“…dosdoğru koşuyor, dosdoğru… nereye gittiğini bilmeden… yoluna ne çıkarsa, insan olsun hayvan olsun, hançerini saplıyor, akan kan onu daha da çıldırtıyor… ağzı köpürüyor, kudurmuş gibi uluyor… ama koşuyor, koşuyor, koşuyor, ne sağa bakıyor, ne sola, haykırarak, elinde kanlı hançeriyle, korkunç koşusunu sürdürüyor… köylerdeki insanlar bu Amok koşucusunu hiçbir gücün durduramayacağını bilirler… o gelirken uyarmak için “Amok! Amok!” diye haykırırlar ve herkes kaçışır ama o bunları hiç duymadan koşar, önüne çıkanı devirir…”*
Vur gözüne vur, diye bağırıyor biri diğerine. Biri hırsını alamayıp kaskını fırlatıyor. Saçlarından sürükleyip tokatlıyor bir genç kızı öteki. Kendisinin yarı boyundaki kızı coplayıp duruyor başka bir polis, kız tekmeler savuruyor korunmak için. Yürüyüp gidiyor başka bir kurban bulmaya. Ellerindeki, gaz fişeği, plastik kurşun atan silahlarla kafaları hedef alıyorlar özellikle. Birilerinin elinde hançer olduklarının farkında değiller ya da düşünmüyorlar. Durmadan kan damlıyor hançerin ucundan. O kanla beslenenler gözü kara koşusuna devam ediyor son sürat. Sokak eylemlerinden sonra ortaya çıkan görüntüler ürkütücü. İnsanlıktan nasıl çıkılırın destanını yazmaya devam ediyorlar. Yine on yaşında bir çocuğu gaz fişeğiyle vurdular. Bir çocuğu daha vurdular! Ölümün eşiğine getirdikleri Mehmet Ezer ölüm tehlikesini atlattı ama itirazı olan ve sesini duyurmak isteyen herkes için tehlike sürüyor.
Güvenlik kuvvetleri dediğimiz birimi imleyen sözcüklerin içindeki “güven” kelimesi nasıl da sırıtıyor.

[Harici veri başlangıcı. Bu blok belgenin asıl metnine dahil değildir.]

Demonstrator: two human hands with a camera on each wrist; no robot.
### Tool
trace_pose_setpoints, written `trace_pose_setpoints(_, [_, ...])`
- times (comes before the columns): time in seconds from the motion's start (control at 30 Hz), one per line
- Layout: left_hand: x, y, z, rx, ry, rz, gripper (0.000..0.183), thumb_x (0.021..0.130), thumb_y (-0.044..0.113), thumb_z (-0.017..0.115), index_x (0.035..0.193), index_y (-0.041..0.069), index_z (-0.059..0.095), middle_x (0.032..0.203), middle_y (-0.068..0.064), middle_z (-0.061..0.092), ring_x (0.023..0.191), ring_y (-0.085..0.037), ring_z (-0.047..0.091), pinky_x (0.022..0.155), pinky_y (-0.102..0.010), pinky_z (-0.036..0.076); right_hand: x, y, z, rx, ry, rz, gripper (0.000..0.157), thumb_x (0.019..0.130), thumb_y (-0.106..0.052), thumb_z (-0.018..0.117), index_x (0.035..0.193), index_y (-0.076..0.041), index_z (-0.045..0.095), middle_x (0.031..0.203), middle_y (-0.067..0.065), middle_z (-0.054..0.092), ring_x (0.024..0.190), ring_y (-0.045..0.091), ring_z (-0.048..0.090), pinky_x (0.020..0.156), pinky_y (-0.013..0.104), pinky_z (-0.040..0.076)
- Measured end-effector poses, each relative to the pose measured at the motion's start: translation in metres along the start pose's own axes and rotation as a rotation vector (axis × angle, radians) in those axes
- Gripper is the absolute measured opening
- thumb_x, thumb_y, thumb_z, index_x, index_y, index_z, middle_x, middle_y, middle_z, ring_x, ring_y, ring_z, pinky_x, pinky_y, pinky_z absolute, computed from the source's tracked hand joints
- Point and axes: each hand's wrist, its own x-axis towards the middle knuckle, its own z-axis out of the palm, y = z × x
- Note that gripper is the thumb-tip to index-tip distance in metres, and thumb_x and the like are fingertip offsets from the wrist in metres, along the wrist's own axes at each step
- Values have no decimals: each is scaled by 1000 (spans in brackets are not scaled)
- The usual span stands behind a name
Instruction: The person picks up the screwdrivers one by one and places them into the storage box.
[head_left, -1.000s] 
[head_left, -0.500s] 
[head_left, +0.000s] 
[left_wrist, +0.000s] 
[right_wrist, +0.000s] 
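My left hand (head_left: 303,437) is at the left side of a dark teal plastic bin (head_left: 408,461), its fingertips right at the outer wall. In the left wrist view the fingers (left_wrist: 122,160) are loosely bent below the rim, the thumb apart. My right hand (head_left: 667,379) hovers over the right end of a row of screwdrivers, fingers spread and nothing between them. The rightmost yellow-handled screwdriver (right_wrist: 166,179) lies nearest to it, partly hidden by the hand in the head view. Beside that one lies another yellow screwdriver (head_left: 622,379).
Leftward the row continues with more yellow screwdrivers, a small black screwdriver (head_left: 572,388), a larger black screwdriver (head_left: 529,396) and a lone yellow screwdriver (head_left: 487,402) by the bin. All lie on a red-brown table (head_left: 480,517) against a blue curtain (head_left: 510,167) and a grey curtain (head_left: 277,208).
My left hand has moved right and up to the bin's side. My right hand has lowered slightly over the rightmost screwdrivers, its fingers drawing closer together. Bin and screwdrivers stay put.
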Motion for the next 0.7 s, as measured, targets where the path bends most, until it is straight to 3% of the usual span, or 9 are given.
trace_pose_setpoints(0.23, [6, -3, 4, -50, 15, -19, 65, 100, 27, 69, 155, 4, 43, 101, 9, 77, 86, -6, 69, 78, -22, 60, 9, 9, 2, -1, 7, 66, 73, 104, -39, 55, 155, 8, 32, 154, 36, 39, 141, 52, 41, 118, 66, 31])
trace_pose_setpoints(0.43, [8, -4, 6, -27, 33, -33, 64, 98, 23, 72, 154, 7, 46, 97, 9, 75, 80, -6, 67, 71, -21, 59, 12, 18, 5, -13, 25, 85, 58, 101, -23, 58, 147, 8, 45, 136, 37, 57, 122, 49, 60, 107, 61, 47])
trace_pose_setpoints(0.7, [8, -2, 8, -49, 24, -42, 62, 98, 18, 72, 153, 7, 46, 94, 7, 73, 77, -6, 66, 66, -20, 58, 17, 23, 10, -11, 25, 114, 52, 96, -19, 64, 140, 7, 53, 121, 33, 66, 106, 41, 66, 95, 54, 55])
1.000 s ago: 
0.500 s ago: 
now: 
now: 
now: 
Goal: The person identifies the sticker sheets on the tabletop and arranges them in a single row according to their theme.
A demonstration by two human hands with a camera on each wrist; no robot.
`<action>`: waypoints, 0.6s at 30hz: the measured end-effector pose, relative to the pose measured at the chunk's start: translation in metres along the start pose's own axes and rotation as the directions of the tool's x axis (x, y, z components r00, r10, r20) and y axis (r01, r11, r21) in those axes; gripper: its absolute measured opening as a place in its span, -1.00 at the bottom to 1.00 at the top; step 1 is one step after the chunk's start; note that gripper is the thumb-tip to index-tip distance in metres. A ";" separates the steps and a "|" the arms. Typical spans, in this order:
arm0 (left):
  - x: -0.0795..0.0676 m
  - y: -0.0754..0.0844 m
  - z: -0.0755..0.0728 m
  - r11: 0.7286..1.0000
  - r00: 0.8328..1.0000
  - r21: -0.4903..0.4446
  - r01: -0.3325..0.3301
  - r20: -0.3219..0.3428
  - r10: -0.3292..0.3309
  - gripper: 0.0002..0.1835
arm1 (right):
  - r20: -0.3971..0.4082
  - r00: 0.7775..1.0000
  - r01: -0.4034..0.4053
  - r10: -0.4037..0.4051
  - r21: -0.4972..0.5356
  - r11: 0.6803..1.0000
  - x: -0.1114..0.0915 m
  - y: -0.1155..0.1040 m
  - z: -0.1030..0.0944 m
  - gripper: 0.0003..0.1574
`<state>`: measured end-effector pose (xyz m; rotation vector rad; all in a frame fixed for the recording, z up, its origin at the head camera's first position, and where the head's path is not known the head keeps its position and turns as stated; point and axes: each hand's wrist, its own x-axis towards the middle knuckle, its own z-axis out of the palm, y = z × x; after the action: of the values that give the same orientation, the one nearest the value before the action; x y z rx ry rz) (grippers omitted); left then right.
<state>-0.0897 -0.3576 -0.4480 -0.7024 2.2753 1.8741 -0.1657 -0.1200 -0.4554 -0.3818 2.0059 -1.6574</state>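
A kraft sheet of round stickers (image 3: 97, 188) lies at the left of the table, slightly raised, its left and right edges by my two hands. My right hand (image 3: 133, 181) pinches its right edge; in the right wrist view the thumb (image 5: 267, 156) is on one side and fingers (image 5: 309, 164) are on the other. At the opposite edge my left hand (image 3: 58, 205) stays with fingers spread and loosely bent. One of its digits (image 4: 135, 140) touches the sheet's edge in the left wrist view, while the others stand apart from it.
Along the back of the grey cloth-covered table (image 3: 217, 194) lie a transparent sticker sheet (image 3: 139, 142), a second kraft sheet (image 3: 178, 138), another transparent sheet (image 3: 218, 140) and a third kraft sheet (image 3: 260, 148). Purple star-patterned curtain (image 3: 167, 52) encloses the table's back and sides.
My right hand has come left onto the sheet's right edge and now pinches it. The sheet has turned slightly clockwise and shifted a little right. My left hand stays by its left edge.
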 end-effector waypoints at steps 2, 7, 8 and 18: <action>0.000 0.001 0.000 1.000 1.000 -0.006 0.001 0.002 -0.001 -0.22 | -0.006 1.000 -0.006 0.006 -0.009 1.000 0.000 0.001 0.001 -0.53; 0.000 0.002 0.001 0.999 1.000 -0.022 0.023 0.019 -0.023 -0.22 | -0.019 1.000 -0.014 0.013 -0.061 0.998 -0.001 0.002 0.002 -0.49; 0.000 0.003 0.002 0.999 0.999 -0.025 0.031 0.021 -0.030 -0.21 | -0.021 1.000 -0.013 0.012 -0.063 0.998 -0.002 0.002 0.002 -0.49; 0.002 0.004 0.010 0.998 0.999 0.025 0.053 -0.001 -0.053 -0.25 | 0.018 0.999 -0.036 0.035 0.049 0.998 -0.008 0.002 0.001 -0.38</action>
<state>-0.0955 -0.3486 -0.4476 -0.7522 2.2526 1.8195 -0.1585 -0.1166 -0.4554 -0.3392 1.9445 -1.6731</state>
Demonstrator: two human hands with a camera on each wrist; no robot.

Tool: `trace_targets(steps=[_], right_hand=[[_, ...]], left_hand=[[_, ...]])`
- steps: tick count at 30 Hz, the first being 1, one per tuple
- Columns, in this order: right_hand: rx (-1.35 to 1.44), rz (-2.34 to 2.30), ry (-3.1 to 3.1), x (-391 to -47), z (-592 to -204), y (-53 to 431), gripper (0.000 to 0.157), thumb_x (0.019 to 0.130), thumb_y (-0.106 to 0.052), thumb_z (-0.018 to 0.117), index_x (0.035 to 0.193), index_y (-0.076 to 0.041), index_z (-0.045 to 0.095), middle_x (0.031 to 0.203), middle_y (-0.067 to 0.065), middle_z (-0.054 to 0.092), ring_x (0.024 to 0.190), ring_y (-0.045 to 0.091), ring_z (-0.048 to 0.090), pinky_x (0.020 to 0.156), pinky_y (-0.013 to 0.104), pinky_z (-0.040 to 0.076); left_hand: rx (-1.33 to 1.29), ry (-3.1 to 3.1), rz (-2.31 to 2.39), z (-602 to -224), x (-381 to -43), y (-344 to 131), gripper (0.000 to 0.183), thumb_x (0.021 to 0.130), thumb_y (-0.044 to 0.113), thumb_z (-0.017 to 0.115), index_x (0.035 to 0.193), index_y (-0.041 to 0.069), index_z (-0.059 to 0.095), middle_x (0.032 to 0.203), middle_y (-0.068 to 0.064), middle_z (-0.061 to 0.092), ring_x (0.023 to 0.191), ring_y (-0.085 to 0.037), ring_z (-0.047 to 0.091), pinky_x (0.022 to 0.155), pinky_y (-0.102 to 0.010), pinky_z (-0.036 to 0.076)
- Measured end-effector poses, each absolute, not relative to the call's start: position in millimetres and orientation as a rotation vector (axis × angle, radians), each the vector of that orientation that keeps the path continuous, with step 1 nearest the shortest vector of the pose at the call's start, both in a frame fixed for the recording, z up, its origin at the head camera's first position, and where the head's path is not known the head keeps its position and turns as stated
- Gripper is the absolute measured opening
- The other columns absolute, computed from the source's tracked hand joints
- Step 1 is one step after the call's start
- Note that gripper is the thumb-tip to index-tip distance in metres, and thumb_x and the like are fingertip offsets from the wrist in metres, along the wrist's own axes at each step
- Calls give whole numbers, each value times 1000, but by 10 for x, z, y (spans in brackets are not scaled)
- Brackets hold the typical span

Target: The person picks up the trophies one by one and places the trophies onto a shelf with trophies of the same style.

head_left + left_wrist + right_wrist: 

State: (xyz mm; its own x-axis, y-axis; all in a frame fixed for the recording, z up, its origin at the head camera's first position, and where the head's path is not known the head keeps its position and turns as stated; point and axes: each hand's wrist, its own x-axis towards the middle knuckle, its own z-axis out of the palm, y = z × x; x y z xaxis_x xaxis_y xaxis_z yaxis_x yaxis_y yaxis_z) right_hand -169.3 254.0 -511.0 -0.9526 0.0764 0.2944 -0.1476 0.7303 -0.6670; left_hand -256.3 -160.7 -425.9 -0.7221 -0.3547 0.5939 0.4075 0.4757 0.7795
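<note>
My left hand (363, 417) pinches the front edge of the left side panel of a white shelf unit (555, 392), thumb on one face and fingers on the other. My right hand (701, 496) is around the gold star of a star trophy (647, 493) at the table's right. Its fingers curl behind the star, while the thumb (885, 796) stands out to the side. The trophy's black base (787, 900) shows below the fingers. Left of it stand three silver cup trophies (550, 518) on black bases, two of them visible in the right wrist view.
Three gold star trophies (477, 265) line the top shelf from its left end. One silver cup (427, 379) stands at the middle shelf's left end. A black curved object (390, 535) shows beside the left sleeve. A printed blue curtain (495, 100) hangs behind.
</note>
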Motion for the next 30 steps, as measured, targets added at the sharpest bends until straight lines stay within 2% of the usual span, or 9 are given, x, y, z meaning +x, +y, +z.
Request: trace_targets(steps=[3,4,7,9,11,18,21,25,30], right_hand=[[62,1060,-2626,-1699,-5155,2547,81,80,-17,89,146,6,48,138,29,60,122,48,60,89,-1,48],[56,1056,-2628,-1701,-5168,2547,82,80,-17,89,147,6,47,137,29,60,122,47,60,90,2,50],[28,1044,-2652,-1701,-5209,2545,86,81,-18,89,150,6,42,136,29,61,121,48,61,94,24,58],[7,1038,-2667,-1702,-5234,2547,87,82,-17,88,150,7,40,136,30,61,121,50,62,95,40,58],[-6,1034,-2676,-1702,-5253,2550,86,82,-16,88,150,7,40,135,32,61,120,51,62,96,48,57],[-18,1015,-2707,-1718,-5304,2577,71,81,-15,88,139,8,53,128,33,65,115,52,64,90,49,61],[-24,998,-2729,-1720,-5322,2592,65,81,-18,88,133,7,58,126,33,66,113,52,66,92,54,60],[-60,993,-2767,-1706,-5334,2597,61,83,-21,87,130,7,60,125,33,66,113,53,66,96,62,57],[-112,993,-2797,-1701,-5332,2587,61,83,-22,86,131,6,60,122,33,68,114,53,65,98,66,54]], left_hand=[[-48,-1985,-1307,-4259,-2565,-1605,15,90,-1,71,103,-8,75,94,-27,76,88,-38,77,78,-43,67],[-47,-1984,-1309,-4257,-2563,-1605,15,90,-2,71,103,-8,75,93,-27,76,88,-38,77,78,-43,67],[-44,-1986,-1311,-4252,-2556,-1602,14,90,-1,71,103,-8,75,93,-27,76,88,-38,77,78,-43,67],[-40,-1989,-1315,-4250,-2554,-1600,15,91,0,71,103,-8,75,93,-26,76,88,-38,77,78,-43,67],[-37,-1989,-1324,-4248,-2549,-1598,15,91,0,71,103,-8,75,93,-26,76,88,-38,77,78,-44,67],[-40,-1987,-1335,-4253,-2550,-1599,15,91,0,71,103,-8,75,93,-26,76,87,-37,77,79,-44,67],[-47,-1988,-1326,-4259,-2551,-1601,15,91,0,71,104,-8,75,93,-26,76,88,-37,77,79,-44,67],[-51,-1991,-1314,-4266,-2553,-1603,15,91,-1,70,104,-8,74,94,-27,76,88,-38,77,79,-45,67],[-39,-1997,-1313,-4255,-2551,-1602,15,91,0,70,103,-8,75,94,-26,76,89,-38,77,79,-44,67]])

Kim güvenebilir çocuklarımızın katillerini bünyesinde barındıran bu karanlık güruha. İşlenen cinayetler cezasız kaldıkça, öldürmeyi kendinde bir hak gören; yaralamalar, sakat bırakmalar, hakaretler, ihmaller zaten suç sayılmadıkça müdahalelerini, dozu gittikçe artan sertlik ve acımasızlıkla uygulayan polisler; önünün alınamayacağı tehlikeli bir kara orduya dönüşüyor. Bu orduyu idare ettiğini sanan komutanlar, yarattıkları canavarın bir gün kendilerini de yok edeceğini görmeden önlerinde koşmakta, saldırın, vurun, öldürün emirlerini rahatlıkla savurmakta. Gücünü karanlık geçmişinden alıyor doğal olarak. Faili devlet dediğimiz aydınlatılmamış nice cinayetlerin, kayıpların sorumluları geçmişte olduğu gibi bugün de bu “güvenli” ordunun içinde rahatlıkla korundular, korunuyorlar.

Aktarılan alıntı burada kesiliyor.